- **What you should do**
With the material below, print exactly the lines between the line holding "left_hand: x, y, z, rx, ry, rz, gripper" and the line holding "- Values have", inclusive. Add nothing else.

>>>>>

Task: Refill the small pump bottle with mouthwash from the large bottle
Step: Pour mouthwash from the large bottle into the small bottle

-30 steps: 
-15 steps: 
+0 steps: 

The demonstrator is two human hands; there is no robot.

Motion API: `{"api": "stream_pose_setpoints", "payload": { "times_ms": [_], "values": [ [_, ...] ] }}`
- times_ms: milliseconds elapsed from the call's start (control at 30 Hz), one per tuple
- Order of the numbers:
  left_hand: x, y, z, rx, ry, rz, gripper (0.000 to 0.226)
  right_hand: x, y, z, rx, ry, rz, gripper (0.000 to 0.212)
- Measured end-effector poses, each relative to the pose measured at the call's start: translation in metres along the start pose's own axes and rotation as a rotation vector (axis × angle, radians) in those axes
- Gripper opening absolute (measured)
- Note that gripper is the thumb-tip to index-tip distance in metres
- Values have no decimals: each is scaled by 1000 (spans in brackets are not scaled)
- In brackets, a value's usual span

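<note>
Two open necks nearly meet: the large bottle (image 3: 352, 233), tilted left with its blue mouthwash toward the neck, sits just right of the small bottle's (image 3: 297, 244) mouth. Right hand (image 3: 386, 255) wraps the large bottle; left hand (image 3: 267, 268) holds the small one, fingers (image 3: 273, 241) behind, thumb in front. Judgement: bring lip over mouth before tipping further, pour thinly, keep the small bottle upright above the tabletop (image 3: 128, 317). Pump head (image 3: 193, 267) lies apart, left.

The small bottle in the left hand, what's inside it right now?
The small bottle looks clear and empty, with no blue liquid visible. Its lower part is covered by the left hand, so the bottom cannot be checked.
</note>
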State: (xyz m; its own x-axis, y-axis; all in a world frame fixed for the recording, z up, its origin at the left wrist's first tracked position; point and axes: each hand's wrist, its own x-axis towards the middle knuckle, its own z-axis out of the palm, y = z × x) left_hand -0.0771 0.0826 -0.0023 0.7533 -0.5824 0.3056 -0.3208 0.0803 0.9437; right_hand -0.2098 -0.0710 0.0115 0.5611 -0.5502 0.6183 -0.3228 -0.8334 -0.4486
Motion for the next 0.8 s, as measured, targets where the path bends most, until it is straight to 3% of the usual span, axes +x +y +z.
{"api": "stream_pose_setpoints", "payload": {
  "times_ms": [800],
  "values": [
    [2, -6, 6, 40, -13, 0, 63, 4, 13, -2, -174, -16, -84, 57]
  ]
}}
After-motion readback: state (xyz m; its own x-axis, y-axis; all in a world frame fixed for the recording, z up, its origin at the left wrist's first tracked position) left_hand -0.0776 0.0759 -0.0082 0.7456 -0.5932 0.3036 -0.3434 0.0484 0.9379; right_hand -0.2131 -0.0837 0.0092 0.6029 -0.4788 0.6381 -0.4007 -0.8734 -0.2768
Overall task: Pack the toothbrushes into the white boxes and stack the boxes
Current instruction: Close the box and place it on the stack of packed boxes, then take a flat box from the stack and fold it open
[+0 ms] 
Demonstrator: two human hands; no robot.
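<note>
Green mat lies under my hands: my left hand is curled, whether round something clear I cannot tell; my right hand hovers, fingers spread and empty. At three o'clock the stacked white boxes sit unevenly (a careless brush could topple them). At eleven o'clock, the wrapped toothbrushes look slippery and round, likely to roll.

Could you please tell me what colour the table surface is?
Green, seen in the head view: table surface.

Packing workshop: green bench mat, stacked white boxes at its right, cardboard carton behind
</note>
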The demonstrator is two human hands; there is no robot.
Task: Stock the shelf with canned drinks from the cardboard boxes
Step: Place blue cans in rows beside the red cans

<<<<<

- **Response to the exercise**
  left_hand: x, y, z, rx, ry, rz, gripper (0.000 to 0.226)
  right_hand: x, y, z, rx, ry, rz, gripper (0.000 to 0.212)
- Measured end-effector poses, each relative to the pose measured at the call's start: translation in metres along the start pose's own axes and rotation as a rotation vector (axis × angle, radians) in those axes
- Gripper opening absolute (measured)
- Note that gripper is the thumb-tip to index-tip distance in metres
- Values have no decimals: each is scaled by 1000 (spans in brackets are not scaled)

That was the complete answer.